Un dessin de Grünewald, également conservé au musée de Karlsruhe, représente un Christ en Croix[50]. Dans la mesure où les dessins de Grünewald sont tous tenus pour des études préparatoires, la question de son rapprochement avec l'une des peintures existantes s'est inévitablement posé, influant en cela sur sa datation, qui demeure très discutée. Zülch et Behling le rapprochent du tableau de Bâle, et proposent donc une datation précoce, vers 1503. Vogt et Schönberger y voient plutôt des similitudes avec le panneau de Washington, et le datent entre 1504 et 1511. L'absence de support pour les pieds, et du titulus crucis « INRI », fait pencher Schmid, Friedländer et Feurstein vers 1513-1515, par rapprochement avec la Crucifixion du Retable d'Issenheim[51]. Le musée de Karlsruhe propose, en prenant les précautions d'un point d'interrogation, une date plus tardive, aux alentours de 1520. C'est cette dernière hypothèse qui est retenue par François-René Martin pour placer le dessin après le Retable d'Issenheim, entre 1515 et 1525, et le rapprocher de la Crucifixion de Karlsruhe, en s'appuyant notamment sur la représentation du périzonium, de grande taille et en lambeaux, même s'il reconnaît des différences notoires, telles que l'absence de blessures sur le corps, les mains aux doigts repliés, et non crispés vers le ciel, ou encore le corps bien plus fluet que celui, lourd et massif du panneau du retable[52], par rapport à la Croix qui prend des proportions énormes sous des allures de bricolage abject — avec la poutre verticale qui n'est plus qu'un simple tronc d'arbre, creusé en haut d'un trou pour y faire passer l'une sur l'autre deux branches noueuses faisant office de traverse.

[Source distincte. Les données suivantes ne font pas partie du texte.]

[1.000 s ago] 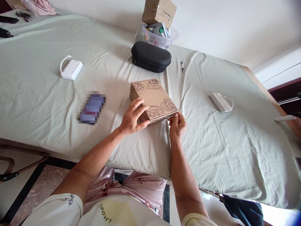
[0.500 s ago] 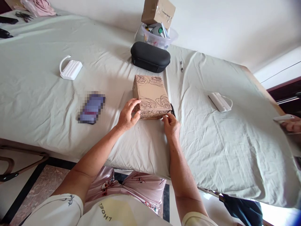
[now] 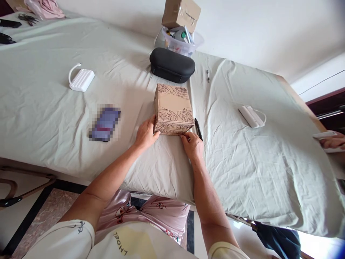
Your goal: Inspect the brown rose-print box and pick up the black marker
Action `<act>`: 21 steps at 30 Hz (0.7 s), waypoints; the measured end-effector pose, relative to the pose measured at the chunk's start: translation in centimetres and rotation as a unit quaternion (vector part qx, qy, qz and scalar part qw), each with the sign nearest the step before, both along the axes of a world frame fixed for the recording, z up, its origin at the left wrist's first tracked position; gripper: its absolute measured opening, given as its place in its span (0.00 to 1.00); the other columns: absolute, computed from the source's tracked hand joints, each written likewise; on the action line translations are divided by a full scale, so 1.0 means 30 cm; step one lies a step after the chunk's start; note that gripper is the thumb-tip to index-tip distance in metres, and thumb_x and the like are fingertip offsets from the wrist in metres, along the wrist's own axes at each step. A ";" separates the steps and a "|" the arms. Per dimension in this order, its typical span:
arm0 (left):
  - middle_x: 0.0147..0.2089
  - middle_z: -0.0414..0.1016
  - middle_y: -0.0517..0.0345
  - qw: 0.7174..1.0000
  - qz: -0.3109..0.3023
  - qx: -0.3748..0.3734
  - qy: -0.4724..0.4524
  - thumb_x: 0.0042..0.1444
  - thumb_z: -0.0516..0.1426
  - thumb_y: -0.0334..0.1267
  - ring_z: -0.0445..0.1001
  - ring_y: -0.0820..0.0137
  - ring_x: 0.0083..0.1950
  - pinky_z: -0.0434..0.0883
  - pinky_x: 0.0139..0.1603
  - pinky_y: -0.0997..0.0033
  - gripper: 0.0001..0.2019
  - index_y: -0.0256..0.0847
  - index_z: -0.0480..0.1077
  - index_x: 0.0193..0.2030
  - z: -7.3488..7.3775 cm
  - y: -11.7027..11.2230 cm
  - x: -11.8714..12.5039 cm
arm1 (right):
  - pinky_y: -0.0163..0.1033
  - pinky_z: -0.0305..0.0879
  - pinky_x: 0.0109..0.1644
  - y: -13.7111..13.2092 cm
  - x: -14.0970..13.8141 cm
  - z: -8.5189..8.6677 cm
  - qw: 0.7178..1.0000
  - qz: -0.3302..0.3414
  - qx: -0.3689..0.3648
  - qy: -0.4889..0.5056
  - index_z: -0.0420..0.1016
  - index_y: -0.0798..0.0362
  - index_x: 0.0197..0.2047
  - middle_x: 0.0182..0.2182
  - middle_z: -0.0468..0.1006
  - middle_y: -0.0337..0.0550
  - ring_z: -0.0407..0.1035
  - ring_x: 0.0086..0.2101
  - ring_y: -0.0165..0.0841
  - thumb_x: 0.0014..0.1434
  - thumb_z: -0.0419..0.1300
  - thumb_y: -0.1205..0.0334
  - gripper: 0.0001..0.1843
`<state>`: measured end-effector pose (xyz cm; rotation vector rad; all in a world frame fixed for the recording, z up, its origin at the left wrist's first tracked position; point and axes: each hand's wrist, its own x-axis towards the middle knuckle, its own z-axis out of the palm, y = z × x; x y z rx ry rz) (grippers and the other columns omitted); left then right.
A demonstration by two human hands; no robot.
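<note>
A small brown cardboard box [image 3: 174, 102] with black scribbled swirls at its top corners and along its front face rests on the cloth before me. My left hand [image 3: 147, 133] grips its lower left side, the thumb at the front corner and the other fingers partly hidden along the side. At the front right bottom corner, my right hand [image 3: 192, 144] has its fingers curled in against the box; the fingertips are partly hidden. A black pen [image 3: 198, 129] lies just right of the box, close to my right hand.
Behind the box are a black zip case [image 3: 172, 65] and a clear tub [image 3: 179, 45] bearing a carton [image 3: 182, 14]. A phone [image 3: 105, 124] and white power bank [image 3: 82, 80] lie left; another power bank [image 3: 251, 116] and a small pen [image 3: 208, 76] lie right. Another person's hand [image 3: 334, 141] shows far right.
The box has turned slightly and is squarer to me. My left hand has slid from its top edge down its left side. My right hand has shifted left, uncovering more of the pen.
</note>
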<state>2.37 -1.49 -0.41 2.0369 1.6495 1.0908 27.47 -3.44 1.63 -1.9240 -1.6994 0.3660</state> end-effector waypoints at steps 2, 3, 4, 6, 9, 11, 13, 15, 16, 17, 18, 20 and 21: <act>0.60 0.79 0.39 0.998 0.031 0.013 0.053 0.58 0.70 0.42 0.76 0.45 0.64 0.73 0.66 0.42 0.29 0.40 0.69 0.64 0.010 -0.004 -0.003 | 0.41 0.64 0.39 -0.001 0.002 -0.006 1.000 0.006 0.011 0.005 0.84 0.50 0.39 0.38 0.84 0.47 0.72 0.35 0.37 0.63 0.61 0.49 0.16; 0.59 0.78 0.38 0.996 0.044 0.014 0.074 0.57 0.71 0.46 0.74 0.42 0.65 0.72 0.66 0.40 0.28 0.40 0.71 0.61 0.013 -0.006 -0.005 | 0.41 0.64 0.39 -0.002 0.002 -0.009 1.000 0.009 0.013 0.008 0.84 0.50 0.39 0.37 0.84 0.46 0.72 0.34 0.37 0.63 0.61 0.48 0.16; 0.59 0.78 0.36 0.994 0.053 0.012 0.091 0.56 0.72 0.50 0.73 0.40 0.66 0.71 0.66 0.38 0.27 0.39 0.73 0.57 0.015 -0.007 -0.006 | 0.41 0.63 0.39 -0.003 0.000 -0.010 1.000 0.012 0.014 0.009 0.83 0.50 0.38 0.37 0.83 0.46 0.71 0.34 0.36 0.63 0.61 0.47 0.16; 0.59 0.77 0.33 0.992 0.051 0.002 0.115 0.55 0.73 0.54 0.71 0.36 0.68 0.69 0.67 0.35 0.26 0.39 0.75 0.50 0.013 -0.008 -0.008 | 0.41 0.63 0.39 -0.005 -0.008 -0.009 1.000 0.019 0.010 0.007 0.82 0.49 0.37 0.37 0.82 0.45 0.71 0.34 0.36 0.63 0.62 0.46 0.16; 0.60 0.77 0.34 0.992 0.036 -0.005 0.122 0.55 0.73 0.51 0.72 0.38 0.67 0.68 0.67 0.37 0.22 0.38 0.75 0.47 0.011 -0.006 -0.008 | 0.41 0.62 0.39 -0.010 -0.022 -0.002 1.000 0.026 0.002 0.001 0.79 0.49 0.34 0.35 0.81 0.44 0.71 0.34 0.36 0.62 0.64 0.47 0.14; 0.60 0.78 0.36 0.992 0.035 -0.016 0.117 0.56 0.74 0.48 0.73 0.40 0.66 0.69 0.67 0.40 0.20 0.39 0.76 0.46 0.014 -0.003 -0.010 | 0.41 0.61 0.39 -0.013 -0.029 0.003 0.999 0.034 -0.005 -0.003 0.77 0.49 0.33 0.35 0.80 0.43 0.71 0.34 0.36 0.61 0.65 0.49 0.13; 0.58 0.79 0.38 0.993 0.031 -0.028 0.113 0.56 0.74 0.44 0.74 0.42 0.66 0.70 0.66 0.42 0.18 0.39 0.76 0.46 0.019 -0.001 -0.016 | 0.40 0.61 0.39 -0.015 -0.031 0.005 0.999 0.047 -0.006 -0.005 0.75 0.49 0.32 0.35 0.80 0.43 0.71 0.34 0.36 0.61 0.65 0.50 0.13; 0.58 0.79 0.40 0.993 0.027 -0.031 0.113 0.57 0.73 0.42 0.74 0.44 0.66 0.70 0.65 0.44 0.15 0.40 0.76 0.45 0.024 0.002 -0.025 | 0.40 0.61 0.38 -0.016 -0.029 0.004 0.998 0.065 0.003 -0.003 0.74 0.49 0.31 0.34 0.79 0.43 0.70 0.33 0.35 0.62 0.65 0.50 0.13; 0.59 0.79 0.41 0.993 0.026 -0.029 0.114 0.58 0.72 0.41 0.74 0.45 0.66 0.71 0.65 0.44 0.13 0.41 0.76 0.45 0.025 0.003 -0.029 | 0.40 0.61 0.37 -0.017 -0.026 0.003 0.997 0.076 0.009 0.000 0.74 0.49 0.30 0.34 0.79 0.42 0.70 0.32 0.34 0.62 0.64 0.49 0.14; 0.59 0.79 0.41 0.993 0.026 -0.029 0.114 0.59 0.71 0.40 0.74 0.45 0.66 0.71 0.65 0.44 0.12 0.41 0.76 0.45 0.025 0.004 -0.033 | 0.40 0.61 0.37 -0.017 -0.024 0.002 0.996 0.089 0.015 0.003 0.74 0.49 0.30 0.33 0.79 0.42 0.69 0.32 0.34 0.62 0.64 0.49 0.15; 0.60 0.79 0.41 0.993 0.027 -0.031 0.114 0.60 0.70 0.39 0.74 0.45 0.66 0.71 0.65 0.43 0.11 0.41 0.76 0.45 0.024 0.006 -0.036 | 0.40 0.62 0.37 -0.018 -0.022 0.002 0.995 0.102 0.018 0.006 0.74 0.49 0.30 0.32 0.78 0.42 0.69 0.31 0.34 0.62 0.64 0.48 0.15; 0.60 0.78 0.39 0.992 0.033 -0.042 0.113 0.61 0.68 0.37 0.74 0.43 0.67 0.71 0.66 0.41 0.10 0.40 0.75 0.46 0.020 0.008 -0.038 | 0.40 0.63 0.37 -0.022 -0.021 0.007 0.991 0.131 0.020 0.010 0.74 0.48 0.29 0.31 0.78 0.41 0.69 0.31 0.33 0.63 0.64 0.49 0.15; 0.60 0.78 0.38 0.992 0.037 -0.045 0.110 0.60 0.67 0.36 0.73 0.43 0.68 0.71 0.67 0.41 0.10 0.39 0.74 0.47 0.016 0.010 -0.038 | 0.40 0.63 0.37 -0.025 -0.024 0.011 0.989 0.147 0.018 0.011 0.73 0.48 0.29 0.31 0.77 0.40 0.69 0.30 0.33 0.63 0.63 0.49 0.15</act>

Rôle dans la liturgie et place dans l'histoire de l'Église
L'œuvre dans son contexte liturgique
De la situation probable du retable à la jonction de la nef et du chœur de l'église de Tauberbischofsheim a été supposée la fonction liturgique de l'avers et du revers du panneau. Le fait que le revers du retable ne représente ni la Résurrection, ni la Mise au tombeau — selon la logique chronologique de la Passion du Christ —, mais se concentre au contraire sur le serviteur de Dieu frappé et « battu », selon Isaïe, « à cause de nos péchés » (« umb unser Sund willen »), comme le commente explicitement l'inscription en allemand, peut s'expliquer par le déroulement du sacrement de pénitence tel qu'il se pratiquait publiquement à cette époque, et dont on trouve le témoignage dans un tableau d'un maître anonyme, La Messe de saint Gilles, daté vers 1500[53]. Les pénitents se préparaient pour le sacrement à l'arrière du chœur, derrière l'autel[54], en contemplant notamment pour leur édification des représentations du Jugement Dernier.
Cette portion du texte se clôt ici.